# WHAT YOU ARE ASKED TO DO
Please take the records that follow and repeat exactly the lines starting with the line with "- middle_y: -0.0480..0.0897" and going on through the line with "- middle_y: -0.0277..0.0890".

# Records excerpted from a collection
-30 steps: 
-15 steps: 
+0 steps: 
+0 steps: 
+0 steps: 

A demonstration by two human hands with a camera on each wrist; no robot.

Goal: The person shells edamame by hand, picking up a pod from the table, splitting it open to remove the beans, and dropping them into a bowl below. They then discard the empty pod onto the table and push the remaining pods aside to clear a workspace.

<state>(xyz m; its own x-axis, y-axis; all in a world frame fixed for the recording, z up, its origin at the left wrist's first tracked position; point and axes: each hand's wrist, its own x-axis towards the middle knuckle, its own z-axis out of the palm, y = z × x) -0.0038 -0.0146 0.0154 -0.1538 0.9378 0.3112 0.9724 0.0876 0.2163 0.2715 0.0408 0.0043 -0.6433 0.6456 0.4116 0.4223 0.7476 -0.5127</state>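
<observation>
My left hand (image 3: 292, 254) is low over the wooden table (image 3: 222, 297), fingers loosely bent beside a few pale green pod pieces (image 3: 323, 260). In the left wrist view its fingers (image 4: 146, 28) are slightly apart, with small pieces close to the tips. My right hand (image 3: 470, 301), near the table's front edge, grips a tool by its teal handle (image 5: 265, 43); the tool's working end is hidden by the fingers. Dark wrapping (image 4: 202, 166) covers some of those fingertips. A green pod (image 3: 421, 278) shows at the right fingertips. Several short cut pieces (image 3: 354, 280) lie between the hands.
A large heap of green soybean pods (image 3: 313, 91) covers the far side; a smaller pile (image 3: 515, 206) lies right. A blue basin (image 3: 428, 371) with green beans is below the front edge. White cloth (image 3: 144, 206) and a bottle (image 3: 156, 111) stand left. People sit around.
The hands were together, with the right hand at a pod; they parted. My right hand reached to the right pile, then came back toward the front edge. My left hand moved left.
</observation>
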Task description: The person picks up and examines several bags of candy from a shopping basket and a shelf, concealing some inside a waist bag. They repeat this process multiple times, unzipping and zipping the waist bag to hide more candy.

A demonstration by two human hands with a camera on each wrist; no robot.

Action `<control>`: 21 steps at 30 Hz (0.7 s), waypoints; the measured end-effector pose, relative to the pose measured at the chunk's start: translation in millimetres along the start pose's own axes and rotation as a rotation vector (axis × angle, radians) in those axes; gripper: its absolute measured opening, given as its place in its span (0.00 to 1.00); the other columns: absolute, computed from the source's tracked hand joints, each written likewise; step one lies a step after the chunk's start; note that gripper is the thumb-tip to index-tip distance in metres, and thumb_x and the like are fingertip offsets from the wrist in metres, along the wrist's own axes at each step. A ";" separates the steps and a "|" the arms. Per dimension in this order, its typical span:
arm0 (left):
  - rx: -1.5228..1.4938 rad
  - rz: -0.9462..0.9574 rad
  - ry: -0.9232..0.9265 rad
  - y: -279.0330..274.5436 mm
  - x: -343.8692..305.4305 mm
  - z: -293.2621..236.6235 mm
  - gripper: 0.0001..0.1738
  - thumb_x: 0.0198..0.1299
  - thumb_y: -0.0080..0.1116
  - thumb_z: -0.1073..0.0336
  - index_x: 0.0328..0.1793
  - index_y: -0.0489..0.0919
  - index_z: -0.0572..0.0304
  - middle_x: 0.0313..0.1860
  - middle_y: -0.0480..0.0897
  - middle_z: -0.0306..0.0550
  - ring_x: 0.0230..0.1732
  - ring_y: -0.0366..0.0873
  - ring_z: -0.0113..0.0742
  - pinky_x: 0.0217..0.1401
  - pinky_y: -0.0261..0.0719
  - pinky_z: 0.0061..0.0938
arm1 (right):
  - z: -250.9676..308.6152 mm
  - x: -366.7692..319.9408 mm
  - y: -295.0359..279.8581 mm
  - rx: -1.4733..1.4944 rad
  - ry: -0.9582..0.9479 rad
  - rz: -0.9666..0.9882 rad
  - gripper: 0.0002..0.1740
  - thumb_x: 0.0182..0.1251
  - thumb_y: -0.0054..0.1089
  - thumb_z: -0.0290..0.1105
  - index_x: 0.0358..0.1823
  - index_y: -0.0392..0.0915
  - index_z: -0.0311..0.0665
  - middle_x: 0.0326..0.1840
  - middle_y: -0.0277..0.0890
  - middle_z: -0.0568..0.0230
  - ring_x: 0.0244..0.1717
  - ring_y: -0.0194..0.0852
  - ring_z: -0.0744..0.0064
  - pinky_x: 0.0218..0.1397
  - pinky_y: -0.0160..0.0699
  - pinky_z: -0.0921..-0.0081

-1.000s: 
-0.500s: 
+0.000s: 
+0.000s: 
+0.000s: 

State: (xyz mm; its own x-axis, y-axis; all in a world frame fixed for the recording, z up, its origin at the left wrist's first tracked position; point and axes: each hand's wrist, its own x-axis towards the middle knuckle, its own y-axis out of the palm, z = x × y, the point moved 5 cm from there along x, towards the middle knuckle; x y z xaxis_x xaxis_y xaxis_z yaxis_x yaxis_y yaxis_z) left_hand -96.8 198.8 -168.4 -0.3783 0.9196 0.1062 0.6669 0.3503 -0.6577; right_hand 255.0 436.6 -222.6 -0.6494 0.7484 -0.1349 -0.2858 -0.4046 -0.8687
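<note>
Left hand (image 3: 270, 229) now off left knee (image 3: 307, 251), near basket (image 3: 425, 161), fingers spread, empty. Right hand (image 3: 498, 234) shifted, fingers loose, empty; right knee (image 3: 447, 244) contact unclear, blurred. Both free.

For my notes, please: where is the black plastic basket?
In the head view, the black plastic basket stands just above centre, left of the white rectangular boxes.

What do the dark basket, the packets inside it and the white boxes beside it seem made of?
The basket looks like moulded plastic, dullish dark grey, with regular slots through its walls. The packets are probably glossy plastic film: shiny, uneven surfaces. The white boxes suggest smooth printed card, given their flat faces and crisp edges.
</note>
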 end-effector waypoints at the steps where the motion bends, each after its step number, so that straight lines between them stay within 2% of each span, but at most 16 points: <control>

# RESPONSE TO THE EXERCISE
  - middle_y: -0.0480..0.0897
  - middle_z: -0.0306..0.0550
  - ring_x: 0.0230..0.1732
  - ring_y: -0.0366..0.0873
  - ring_z: -0.0113..0.0742
  - pinky_x: 0.0217..0.1401
  - pinky_y: -0.0261..0.0719
  - pinky_z: 0.0061..0.0938
arm1 (right):
  - z: -250.9676..308.6152 mm
  - x: -366.7692..319.9408 mm
  - y: -295.0359..279.8581 mm
  - rx: -1.4733..1.4944 rad
  - ry: -0.9582..0.9479 rad
  - rz: -0.9666..0.9882 rad
  - gripper: 0.0002..0.1740
  - thumb_x: 0.0182..0.1251
  - thumb_y: -0.0054..0.1089
  - thumb_z: -0.0290..0.1105
  - index_x: 0.0358..0.1823
  - index_y: -0.0392..0.0915
  - index_z: -0.0311..0.0665
  - middle_x: 0.0326..0.1840
  - middle_y: -0.0277..0.0890

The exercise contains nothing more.